First Author  Schmalzigaug R Year  2007
Journal  J Histochem Cytochem Volume  55
Issue  10 Pages  1039-48
PubMed ID  17565117 Mgi Jnum  J:126878
Mgi Id  MGI:3762265 Doi  10.1369/jhc.7A7207.2007
Citation  Schmalzigaug R, et al. (2007) Differential expression of the ARF GAP genes GIT1 and GIT2 in mouse tissues. J Histochem Cytochem 55(10):1039-48
abstractText  GIT1 and GIT2 belong to the family of ADP-ribosylation factor GTPase-activating proteins (ARF-GAP) and have been implicated in the regulation of G protein-coupled receptor sequestration, cell migration, T-cell activation, neuronal spine formation, and aggregate formation in Huntington's disease. Examination of endogenous GIT protein expression in tissues, however, has been hampered by the lack of GIT2-specific antibodies.
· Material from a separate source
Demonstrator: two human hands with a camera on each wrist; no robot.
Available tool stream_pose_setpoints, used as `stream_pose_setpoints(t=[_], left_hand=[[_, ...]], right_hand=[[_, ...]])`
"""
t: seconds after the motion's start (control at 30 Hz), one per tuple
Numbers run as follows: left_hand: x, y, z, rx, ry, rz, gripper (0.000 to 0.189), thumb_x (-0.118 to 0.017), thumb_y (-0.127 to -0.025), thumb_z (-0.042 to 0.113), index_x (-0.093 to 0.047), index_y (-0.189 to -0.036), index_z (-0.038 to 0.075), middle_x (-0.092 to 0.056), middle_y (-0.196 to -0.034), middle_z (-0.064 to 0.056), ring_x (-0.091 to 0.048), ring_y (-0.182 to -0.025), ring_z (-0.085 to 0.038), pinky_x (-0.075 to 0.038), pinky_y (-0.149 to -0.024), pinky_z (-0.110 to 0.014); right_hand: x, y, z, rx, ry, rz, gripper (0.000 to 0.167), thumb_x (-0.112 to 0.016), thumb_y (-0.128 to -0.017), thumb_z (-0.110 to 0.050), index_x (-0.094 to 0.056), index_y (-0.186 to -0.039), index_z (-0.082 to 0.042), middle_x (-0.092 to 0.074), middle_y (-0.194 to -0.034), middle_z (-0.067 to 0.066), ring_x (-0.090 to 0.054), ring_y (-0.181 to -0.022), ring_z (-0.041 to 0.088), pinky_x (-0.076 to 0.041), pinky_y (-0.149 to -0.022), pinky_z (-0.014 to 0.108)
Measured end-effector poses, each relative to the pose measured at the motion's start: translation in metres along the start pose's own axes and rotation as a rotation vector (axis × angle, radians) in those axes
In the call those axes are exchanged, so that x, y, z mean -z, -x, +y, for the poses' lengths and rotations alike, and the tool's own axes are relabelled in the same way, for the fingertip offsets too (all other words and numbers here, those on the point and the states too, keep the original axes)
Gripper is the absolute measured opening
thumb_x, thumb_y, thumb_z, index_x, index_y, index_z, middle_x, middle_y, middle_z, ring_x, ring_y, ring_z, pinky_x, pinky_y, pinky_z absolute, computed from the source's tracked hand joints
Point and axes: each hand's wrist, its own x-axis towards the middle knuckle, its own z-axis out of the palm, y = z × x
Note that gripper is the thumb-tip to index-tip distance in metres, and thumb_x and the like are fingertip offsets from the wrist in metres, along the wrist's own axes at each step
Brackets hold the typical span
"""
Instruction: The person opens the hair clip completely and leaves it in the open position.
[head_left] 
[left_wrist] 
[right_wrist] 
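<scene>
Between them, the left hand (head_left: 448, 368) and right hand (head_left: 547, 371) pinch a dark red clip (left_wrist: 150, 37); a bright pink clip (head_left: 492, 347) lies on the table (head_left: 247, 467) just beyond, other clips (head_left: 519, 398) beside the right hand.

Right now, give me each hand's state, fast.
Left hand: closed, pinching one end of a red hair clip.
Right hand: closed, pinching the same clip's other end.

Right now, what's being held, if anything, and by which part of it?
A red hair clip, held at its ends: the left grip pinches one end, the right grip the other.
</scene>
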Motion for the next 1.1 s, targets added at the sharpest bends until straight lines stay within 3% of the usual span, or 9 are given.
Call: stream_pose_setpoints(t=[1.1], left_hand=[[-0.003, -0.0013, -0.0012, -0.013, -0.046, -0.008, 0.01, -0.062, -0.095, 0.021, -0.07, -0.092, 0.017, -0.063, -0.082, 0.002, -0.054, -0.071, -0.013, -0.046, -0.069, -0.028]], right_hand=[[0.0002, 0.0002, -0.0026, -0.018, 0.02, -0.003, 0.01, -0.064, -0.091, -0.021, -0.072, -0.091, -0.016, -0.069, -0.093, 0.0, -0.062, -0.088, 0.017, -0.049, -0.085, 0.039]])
To visualize GIT1 and GIT2 gene expression in mouse tissues, we created mice with beta-galactosidase (beta-Gal) reporters inserted into the two GIT genes. beta-Gal staining confirmed the broad tissue distribution of GIT1 and GIT2 in the mouse but also revealed striking differences. GIT2 is expressed in most cells of the body, whereas GIT1 is restricted to only a subset of cells. For example, GIT2 is uniformly expressed throughout lung and liver, whereas GIT1 is restricted to cells lining blood vessels, bronchi, and bile ducts. Expression of GIT1 and GIT2 is mutually exclusive in the testes, where a developmental expression shift occurs, with GIT2 present in spermatogonia but GIT1 in mature spermatids. In conclusion, analysis of endogenous GIT expression revealed a nearly ubiquitous distribution of GIT2, whereas GIT1 is restricted to specific cell types even in tissues with apparently high GIT1 expression and is entirely absent from some tissues.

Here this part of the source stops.